Senior Associate, Regulatory International
Senior Associate , Reg Affairs International
We are seeking a highly motivated, energetic professional capable of working effectively in a fast-paced environment to join our Regulatory Affairs International team. The Regulatory Affairs International Manager is responsible for supporting global regulatory activities for new product registration and life-cycle maintenance in Latin America, Asia Pacific, Eastern Europe/Asia Minor and Middle East/Africa.
- Understand regional laws, regulations, guidance, and global regulatory requirements while ensuring that elements, quality, accuracy and format of regulatory submissions comply with applicable laws and regulatory standards.
- In conjunction with regional leads and experts, manage project timeline, planning and preparation and submission of marketing applications, orphan drug applications and variations to support LATAM, APAC and EEAM/MEA regions. Must ensure all submissions are prepared in accordance with regional regulations.

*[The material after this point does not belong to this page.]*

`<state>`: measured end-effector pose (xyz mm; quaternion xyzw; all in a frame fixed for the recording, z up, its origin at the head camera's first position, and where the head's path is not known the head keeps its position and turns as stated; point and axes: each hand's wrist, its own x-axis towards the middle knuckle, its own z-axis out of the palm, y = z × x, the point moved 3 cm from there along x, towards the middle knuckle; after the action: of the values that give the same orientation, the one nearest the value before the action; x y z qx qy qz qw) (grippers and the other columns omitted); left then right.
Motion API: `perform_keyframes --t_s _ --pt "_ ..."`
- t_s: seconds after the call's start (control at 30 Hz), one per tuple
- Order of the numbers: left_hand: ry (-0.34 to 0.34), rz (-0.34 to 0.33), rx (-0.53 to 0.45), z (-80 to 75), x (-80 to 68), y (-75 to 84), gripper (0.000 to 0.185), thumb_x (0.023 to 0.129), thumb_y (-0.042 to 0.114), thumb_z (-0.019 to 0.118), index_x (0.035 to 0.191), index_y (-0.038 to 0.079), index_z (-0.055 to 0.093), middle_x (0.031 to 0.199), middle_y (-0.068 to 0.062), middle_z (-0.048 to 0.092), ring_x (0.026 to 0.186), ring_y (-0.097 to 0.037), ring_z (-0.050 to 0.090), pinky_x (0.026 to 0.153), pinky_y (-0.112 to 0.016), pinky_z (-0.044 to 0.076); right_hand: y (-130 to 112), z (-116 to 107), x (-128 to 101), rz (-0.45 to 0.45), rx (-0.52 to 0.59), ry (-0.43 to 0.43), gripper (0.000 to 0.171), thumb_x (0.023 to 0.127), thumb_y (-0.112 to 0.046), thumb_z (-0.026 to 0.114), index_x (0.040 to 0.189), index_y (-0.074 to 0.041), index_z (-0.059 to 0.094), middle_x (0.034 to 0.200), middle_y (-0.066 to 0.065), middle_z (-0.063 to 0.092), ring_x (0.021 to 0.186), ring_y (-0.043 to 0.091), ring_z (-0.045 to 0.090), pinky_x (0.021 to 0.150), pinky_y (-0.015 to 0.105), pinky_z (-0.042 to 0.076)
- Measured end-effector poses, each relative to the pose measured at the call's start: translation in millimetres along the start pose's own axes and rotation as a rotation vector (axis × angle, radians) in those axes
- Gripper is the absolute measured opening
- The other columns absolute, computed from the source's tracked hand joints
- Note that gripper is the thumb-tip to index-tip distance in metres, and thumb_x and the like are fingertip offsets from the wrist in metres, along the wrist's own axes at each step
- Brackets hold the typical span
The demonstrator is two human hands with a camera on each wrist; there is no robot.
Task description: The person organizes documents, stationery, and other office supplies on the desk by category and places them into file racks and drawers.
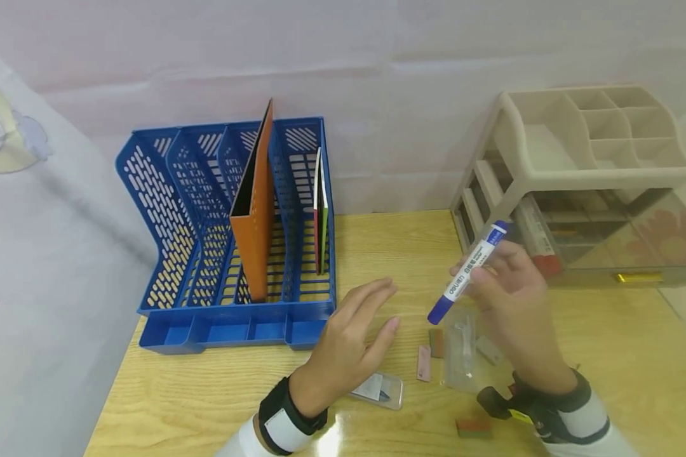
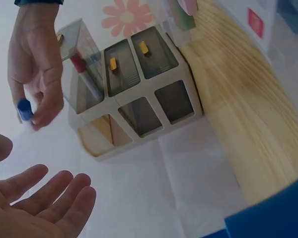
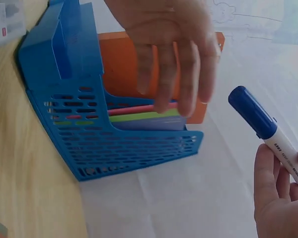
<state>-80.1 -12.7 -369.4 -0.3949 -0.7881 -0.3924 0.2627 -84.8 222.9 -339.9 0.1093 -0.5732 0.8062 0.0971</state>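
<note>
My right hand point(image 1: 517, 304) pinches a white marker point(image 1: 467, 273) with dark blue ends between thumb and fingers. The marker is tilted, raised above the table in front of the drawer organizer. In the right wrist view its blue cap point(image 3: 253, 113) points up and to the left. My left hand point(image 1: 343, 346) holds nothing; its fingers are spread and lightly bent, beside the front corner of the blue file rack point(image 1: 223, 314). Partly under that hand lies a clear case point(image 1: 391, 390) with a dark item inside.
The rack holds an orange folder point(image 1: 257, 235) and thin booklets point(image 1: 321, 216). At right stands a white drawer organizer point(image 1: 612, 181), one drawer pulled out, with a red-ended item point(image 1: 545, 257) inside. Between my hands lie erasers point(image 1: 423, 363) and an transparent package point(image 1: 460, 355).
</note>
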Motion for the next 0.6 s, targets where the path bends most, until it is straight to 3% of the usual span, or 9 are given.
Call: perform_keyframes --t_s 0.23,0.5,0.6 --pt "-0.117 0.028 0.061 -3.1 -5.1 -4.1 0.051 0.104 0.023 0.058 0.148 -0.002 0.05 0.148 -0.022 0.056 0.136 -0.031 0.057 0.114 -0.039 0.048 -26 -13 -10 -0.087 -0.024 0.0 0.045 0.095 0.025 0.044 0.138 0.015 0.049 0.114 0.017 0.07 0.102 0.024 0.072 0.087 0.029 0.062" --pt "-0.294 0.065 0.143 -1.5 -10.1 -6.3 0.066 0.102 0.028 0.064 0.157 0.004 0.039 0.158 -0.021 0.044 0.144 -0.034 0.049 0.116 -0.046 0.045 -70 -38 -16 -0.162 -0.169 0.098 0.046 0.092 0.026 0.047 0.138 0.018 0.049 0.114 0.02 0.074 0.1 0.023 0.075 0.086 0.026 0.061" --pt "-0.376 0.083 0.177 2.0 -13.4 -6.2 0.071 0.103 0.034 0.062 0.161 0.005 0.031 0.163 -0.021 0.037 0.148 -0.036 0.044 0.119 -0.048 0.042 -87 -51 -15 -0.135 -0.297 0.169 0.044 0.095 0.02 0.052 0.139 0.016 0.051 0.115 0.016 0.076 0.1 0.02 0.074 0.085 0.02 0.058"
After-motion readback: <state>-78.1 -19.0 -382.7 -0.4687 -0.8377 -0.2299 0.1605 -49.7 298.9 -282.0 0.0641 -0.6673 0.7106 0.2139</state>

- Participate on interdisciplinary regulatory teams in establishing global regulatory strategy
- Provide regulatory support to team members located in global offices.
- Manage the writing or updating of various sections of the MAs including the administrative, labeling, nonclinical, and clinical portions of MAs.
- Act as a main point of contact for specific projects and serve as an international regulatory representative on project sub-teams. The candidate will need a thorough understanding of commercial plans in order to provide insights on the feasibility for market entry.
- Participate in international health authority meetings, as required.
- Communicate with regulatory consultants regarding product development plans.
- Perform regulatory intelligence searches for registration and other regulatory requirements in applicable global regions.
- Flexible work schedule to maximize global interactions, as required.
- Up to 10% travel for regional business, health authority meetings, etc. may be expected.
- Minimum of 4-5 years of experience in Regulatory Affairs in the biotechnology or pharmaceutical industries, including an in-depth knowledge and understanding of the Regulatory environment. International regulatory experience preferred.
- Proven ability to manage critical projects as part of an interdisciplinary team. In addition, the candidate should have experience preparing, managing and submitting major regulatory submissions.
- Ability to successfully manage multiple projects to deadlines.
- Thorough understanding of relevant drug development and post-marketing regulations and guidelines and have outstanding interpersonal and communication (written and verbal) skills and effective task planning and coordination abilities.
- Skilled at gathering supportive information and developing product approval strategies.
- Proven track record of achieving regulatory goals in ambiguous and sometimes challenging situations.
- Rare disease experience is preferred
- International experience is preferred
- Bilingual/multilingual language skills are a plus
- Bachelor's degree in a science/life sciences.